• WHAT THE TASK ASKS
The material below has pictures in it. Set down only the lines from the line containing "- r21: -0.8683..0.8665" through the line containing "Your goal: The", word for word, and leave the pictures behind.

==== AVAILABLE DATA ====

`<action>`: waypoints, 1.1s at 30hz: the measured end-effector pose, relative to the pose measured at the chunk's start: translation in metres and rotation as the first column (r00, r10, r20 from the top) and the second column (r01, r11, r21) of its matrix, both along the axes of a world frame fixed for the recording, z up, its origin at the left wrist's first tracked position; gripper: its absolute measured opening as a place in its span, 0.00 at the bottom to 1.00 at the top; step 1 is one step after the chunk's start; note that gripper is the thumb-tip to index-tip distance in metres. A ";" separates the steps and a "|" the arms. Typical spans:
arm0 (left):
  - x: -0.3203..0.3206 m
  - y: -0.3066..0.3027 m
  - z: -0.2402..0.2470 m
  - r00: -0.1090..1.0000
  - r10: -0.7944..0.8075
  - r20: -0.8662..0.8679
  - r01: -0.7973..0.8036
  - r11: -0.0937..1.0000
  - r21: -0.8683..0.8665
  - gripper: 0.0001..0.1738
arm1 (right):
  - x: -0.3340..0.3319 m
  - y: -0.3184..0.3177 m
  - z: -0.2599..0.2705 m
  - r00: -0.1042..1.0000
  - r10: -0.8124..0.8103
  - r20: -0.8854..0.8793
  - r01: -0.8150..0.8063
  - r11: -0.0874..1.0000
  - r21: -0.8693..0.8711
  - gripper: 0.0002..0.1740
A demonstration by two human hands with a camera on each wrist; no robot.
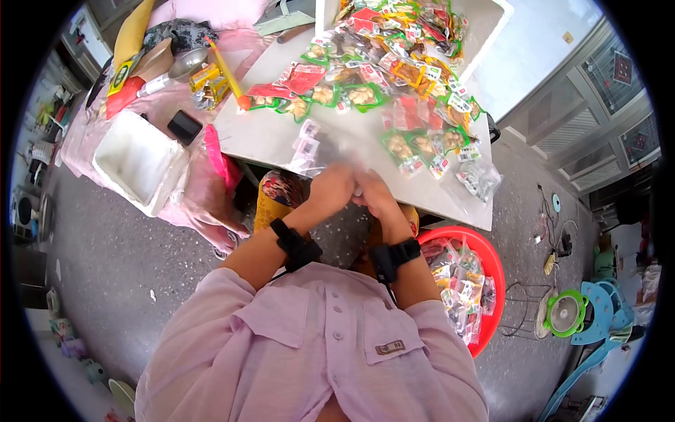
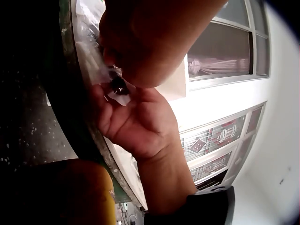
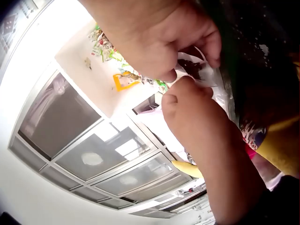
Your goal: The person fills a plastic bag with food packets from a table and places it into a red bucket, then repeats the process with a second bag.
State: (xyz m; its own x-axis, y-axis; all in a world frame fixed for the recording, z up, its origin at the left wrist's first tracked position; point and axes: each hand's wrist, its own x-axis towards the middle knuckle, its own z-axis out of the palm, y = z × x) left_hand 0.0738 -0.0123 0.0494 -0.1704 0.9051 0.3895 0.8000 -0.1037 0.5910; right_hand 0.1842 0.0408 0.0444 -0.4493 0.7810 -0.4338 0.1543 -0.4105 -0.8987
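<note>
Both hands meet just over the table's near edge, working on a small clear plastic packet with something dark inside (image 3: 193,68). My left hand (image 1: 333,184) has its fingers curled and pinches the plastic. From the other side, my right hand (image 1: 378,194) holds the same packet between thumb and fingers, its palm turned up in the left wrist view. The dark content (image 2: 120,86) shows between the hands there; the left fingertips are mostly hidden. Just beyond the hands lie clear packets with white labels (image 1: 306,148).
Colourful sealed food packets (image 1: 365,95) cover much of the white table (image 1: 267,137), heaped toward a white foam box (image 1: 485,35). A red tub (image 1: 498,281) of packets stands by my right side. At left are a white foam bin (image 1: 133,162) and a phone (image 1: 185,126).
</note>
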 end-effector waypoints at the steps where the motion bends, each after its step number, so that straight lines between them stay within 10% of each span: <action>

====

• ANSWER
  - r21: -0.8683..0.8665
  - gripper: 0.0001..0.1738
arm1 (right):
  - x: -0.3340..0.3319 m
  - y: -0.3184..0.3177 m
  - z: -0.2599..0.2705 m
  - r00: -0.1042..1.0000
  - r10: -0.8124..0.8103
  - r20: -0.8854..0.8793
  - r01: -0.8150..0.8063
  - r11: -0.0874..1.0000
  - r21: -0.8693..0.8711
  - gripper: 0.0002..0.1740
A demonstration by two human hands with a camera on each wrist; no robot.
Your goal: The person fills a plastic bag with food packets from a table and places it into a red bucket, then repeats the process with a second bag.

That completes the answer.